O estudo mostra que, apesar dos avanços alcançados pelo SUS nas últimas décadas, persistem fragilidades relacionadas ao financiamento, à organização e à gestão da assistência farmacêutica. Também foram identificadas dificuldades na articulação com os demais serviços da rede de atenção à saúde, além da ausência de critérios mais claros para priorização de ações e investimentos. Esses fatores impactam diretamente o acesso oportuno aos medicamentos e o uso racional desses produtos pela população.  

Durante a abertura do evento, o presidente do Conasems, Hisham Hamida, ressaltou a relevância de enfrentar os desafios históricos da assistência farmacêutica e do financiamento do SUS. “Falar da assistência farmacêutica e da integralidade do cuidado é impossível sem falar do financiamento e de inovações, e precisamos de debates amplos como os de hoje para decidirmos o que incorporar, como incorporar e porquê”, analisou. “Tecnologia por si só gera custo, e em um cenário em que emendas parlamentares impactam diretamente no orçamento da saúde, precisamos ter critérios claros para avançarmos nos cuidados do SUS”, finalizou.

Relevância para a gestão municipal

Para os gestores municipais, responsáveis pela organização da atenção básica e pela execução de grande parte das ações de assistência farmacêutica, os resultados do estudo oferecem subsídios para aprimorar políticas públicas e qualificar o atendimento à população.
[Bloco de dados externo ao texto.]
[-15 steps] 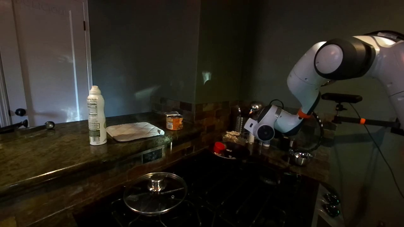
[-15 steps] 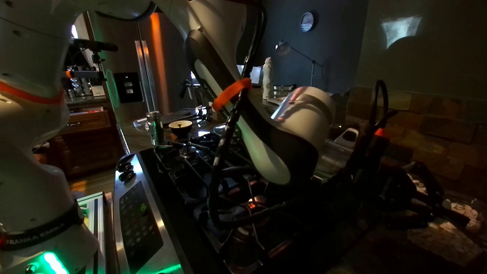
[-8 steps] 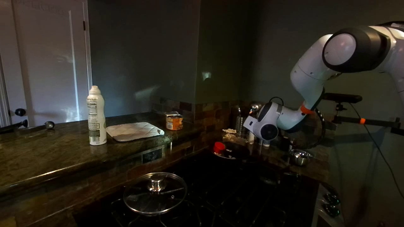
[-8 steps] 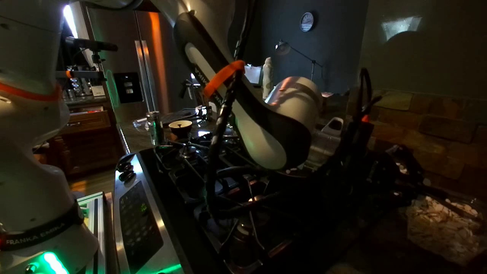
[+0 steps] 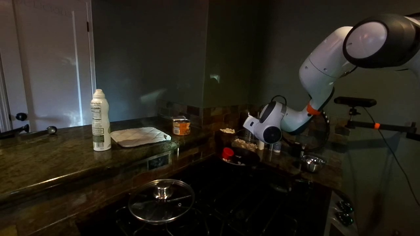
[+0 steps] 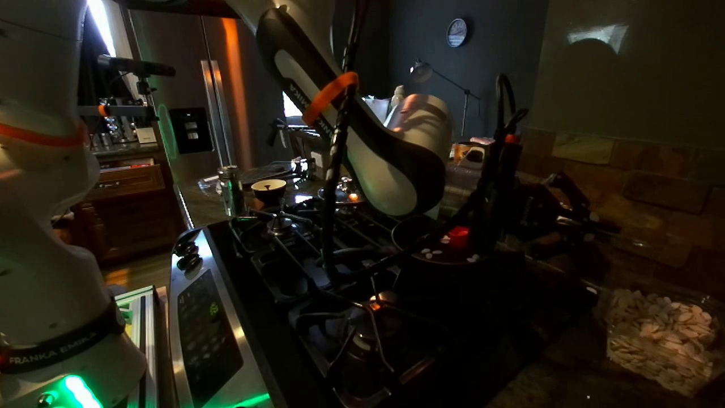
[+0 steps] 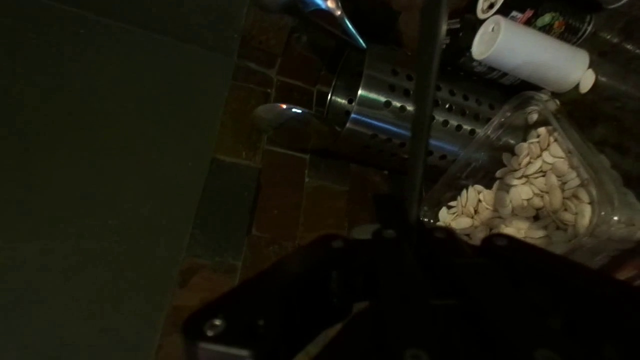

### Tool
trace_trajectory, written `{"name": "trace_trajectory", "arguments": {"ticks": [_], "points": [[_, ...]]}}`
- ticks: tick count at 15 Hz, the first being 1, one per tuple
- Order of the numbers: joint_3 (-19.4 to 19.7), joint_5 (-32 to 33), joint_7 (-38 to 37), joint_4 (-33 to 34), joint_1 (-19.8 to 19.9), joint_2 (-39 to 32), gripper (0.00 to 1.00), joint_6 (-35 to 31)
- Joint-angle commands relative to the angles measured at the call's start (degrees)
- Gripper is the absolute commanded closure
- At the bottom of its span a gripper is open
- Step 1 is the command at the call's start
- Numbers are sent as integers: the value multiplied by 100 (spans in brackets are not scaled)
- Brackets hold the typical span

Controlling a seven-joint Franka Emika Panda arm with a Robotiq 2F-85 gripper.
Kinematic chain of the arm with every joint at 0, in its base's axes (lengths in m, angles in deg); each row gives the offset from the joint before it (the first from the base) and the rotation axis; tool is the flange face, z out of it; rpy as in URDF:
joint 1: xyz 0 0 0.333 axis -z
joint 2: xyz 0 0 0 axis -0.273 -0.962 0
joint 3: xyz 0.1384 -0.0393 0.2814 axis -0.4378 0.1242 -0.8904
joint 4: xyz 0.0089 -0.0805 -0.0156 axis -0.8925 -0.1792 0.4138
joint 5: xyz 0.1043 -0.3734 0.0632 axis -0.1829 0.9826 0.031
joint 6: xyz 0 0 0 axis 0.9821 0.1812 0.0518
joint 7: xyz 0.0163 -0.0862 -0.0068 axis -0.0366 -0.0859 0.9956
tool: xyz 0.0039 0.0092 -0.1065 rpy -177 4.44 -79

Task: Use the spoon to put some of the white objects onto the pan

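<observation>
My gripper (image 7: 397, 232) is shut on the spoon's dark handle (image 7: 425, 110), which rises through the wrist view. The gripper also shows dark in an exterior view (image 6: 566, 212), raised beyond the clear container. A heap of white seeds (image 5: 227, 130) sits up in the air left of the wrist, apparently on the spoon's bowl, whose edges are lost in the dark. More white seeds (image 7: 540, 195) fill the clear plastic container (image 6: 617, 334). The pan appears to be the dark round frying pan (image 5: 246, 158) on the stove, holding a red cup (image 6: 459, 236) and a few seeds (image 6: 433, 253).
A perforated steel utensil holder (image 7: 380, 100) and white shaker (image 7: 532, 55) stand beside the container. The tiled wall (image 7: 280, 195) is close. A glass lid (image 5: 160, 205) lies on the stove. A white bottle (image 5: 101, 121), pale quilted rectangle (image 5: 141, 136) and orange can (image 5: 181, 127) stand on the ledge.
The gripper with the spoon has risen out of and away from the seed container. The seed heap has come into sight, moving up and left. The dark pan and red cup are less hidden.
</observation>
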Motion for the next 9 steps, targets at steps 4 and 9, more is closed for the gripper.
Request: {"name": "trace_trajectory", "arguments": {"ticks": [4, 9], "points": [[41, -8, 145, -599, -83, 369, 99, 301], [15, -11, 251, -910, -174, 574, 99, 368]]}}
O assessor técnico do Conasems, Elton Chaves, destacou que o diagnóstico evidencia desafios que vão muito além da disponibilidade de medicamentos.

“As propostas apresentadas têm especial relevância para a gestão municipal do SUS, pois apontam caminhos para fortalecer a Assistência Farmacêutica como política integrada às redes de atenção, capaz de apoiar o acesso, a continuidade do cuidado, o uso racional de medicamentos e a melhoria dos resultados em saúde para a população brasileira.”  

Caminhos para o fortalecimento da política

Entre as recomendações apresentadas pelo estudo estão o aprimoramento da governança, o fortalecimento da institucionalização da assistência farmacêutica, a ampliação e qualificação do financiamento, o aperfeiçoamento dos processos de avaliação de tecnologias em saúde e uma maior integração com a rede de atenção. Também são sugeridas medidas para aumentar a eficiência da gestão e das compras públicas e ampliar ações voltadas ao uso racional de medicamentos.  

O diagnóstico integra o projeto Prioriza SUS e busca contribuir para a construção de estratégias capazes de fortalecer uma política considerada essencial para a qualidade do cuidado, para a sustentabilidade do sistema de saúde e para a melhoria das condições de vida da população brasileira.